The following description is given on the assumption that a halftone tint 32 is disposed as a color object on an image 31 as shown in FIG. 2A. In this case, the boundary between the image 31 and the halftone tint 32 is first extracted as a neighboring vector 33 as shown in FIG. 2B. Thereafter, sample coordinate points 34 on the image 31 side and sample coordinate points 35 on the halftone tint 32 side are extracted. Luminance levels of the two objects are calculated, and thereafter compared to each other to determine a trap direction, so that a trap graphic 36 is generated as shown in FIG. 2C. As for the color object (here, the halftone tint 32), it is possible to acquire the luminance level based on the attributes of the color object, and therefore it is not necessary to extract the sample coordinate points 35 and calculate the luminance level.

<3. Procedure of Image Processing for the Trapping Process>

FIG. 3 is a flowchart illustrating the procedure of image processing for the trapping process in the present embodiment. In the present embodiment, page data containing a print target written in a page-description language is stored to the auxiliary storage device 20 as a file, and thereafter the image processing program P is activated through operation by the operator. Hereinbelow, the operation of the CPU 100 will be described.

The CPU 100 first loads page data, which is written in a page-description language in the format of, for example, PostScript (registered trademark of Adobe Systems Incorporated) or PDF (Portable Document Format), from the auxiliary storage device 20 to the memory 110 (step S100). Then, depending on the format of the loaded page data, the data is internally converted to a format that can be handled by the image processing program P according to the present embodiment (step S110).

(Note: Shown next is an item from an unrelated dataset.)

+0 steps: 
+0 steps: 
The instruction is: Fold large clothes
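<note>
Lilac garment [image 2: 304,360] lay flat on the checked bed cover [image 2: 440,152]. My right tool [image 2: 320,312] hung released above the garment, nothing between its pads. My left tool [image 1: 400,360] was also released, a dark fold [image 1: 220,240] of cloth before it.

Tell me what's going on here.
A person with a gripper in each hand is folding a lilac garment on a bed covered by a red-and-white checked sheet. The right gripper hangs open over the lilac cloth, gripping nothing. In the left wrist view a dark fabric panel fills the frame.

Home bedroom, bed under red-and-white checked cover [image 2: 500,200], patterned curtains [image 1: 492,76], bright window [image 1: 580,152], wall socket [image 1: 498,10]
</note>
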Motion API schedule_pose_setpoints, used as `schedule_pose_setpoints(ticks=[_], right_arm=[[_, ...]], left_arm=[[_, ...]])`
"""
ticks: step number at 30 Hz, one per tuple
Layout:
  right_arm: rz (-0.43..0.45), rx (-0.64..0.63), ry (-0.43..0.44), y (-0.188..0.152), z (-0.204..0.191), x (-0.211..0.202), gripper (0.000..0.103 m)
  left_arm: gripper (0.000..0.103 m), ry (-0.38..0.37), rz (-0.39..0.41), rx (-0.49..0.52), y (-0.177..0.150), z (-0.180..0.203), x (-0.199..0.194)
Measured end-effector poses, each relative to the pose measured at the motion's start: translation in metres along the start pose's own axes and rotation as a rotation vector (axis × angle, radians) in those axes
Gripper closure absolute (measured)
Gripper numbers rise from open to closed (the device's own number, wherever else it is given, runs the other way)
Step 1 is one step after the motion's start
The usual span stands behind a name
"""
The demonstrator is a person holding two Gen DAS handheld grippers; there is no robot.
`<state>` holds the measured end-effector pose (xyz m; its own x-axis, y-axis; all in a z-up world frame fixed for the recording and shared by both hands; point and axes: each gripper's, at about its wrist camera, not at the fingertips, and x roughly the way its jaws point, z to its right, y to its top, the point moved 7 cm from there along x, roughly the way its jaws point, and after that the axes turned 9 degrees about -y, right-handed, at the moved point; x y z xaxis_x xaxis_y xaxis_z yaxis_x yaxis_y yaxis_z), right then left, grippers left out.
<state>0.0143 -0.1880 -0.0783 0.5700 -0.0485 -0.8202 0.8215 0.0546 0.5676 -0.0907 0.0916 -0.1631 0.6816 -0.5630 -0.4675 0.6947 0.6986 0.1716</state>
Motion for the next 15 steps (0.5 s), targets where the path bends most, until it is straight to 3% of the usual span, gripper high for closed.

After the internal conversion of the data, a process (hereinafter, referred to as an “ID rendering process”) is performed for correlating each pixel within a display area with an object that is to be displayed by the pixel (step S120). By the ID rendering process, each object is assigned a unique identification number (hereinafter, referred to as “ID”). For example, in the case where n objects are present within a page, the objects are assigned IDs “1”, “2”, . . . , “n” in order from bottom (back) to top (front). Where the objects are disposed in the order as shown in FIG. 4, from bottom (back) to top (front): a halftone tint 41, an image 42, and a stroke 43, the halftone tint 41, the image 42, and the stroke 43 are assigned “1”, “2”, and “3”, respectively. After the objects are assigned their IDs, ID rendering is performed on the pixels sequentially from the object with the lowest ID (the object disposed at the bottom) to the object with the highest ID (the object disposed at the top).

In the example shown in FIG. 4, the ID rendering is first performed on the halftone tint 41. This leads to a rendering result as shown in FIG. 5A. Next, the ID rendering is performed on the image 42. At this time, as for pixels in the area where the halftone tint 41 overlaps with the image 42, the ID of the halftone tint 41 is overwritten by the ID of the image 42. This leads to a rendering result as shown in FIG. 5B. Furthermore, the ID rendering is performed on the stroke 43. At this time also, the ID of the halftone tint 41 and the ID of the image 42 are overwritten. This leads to a rendering result as shown in FIG. 5C. Thus, the ID rendering process is completed.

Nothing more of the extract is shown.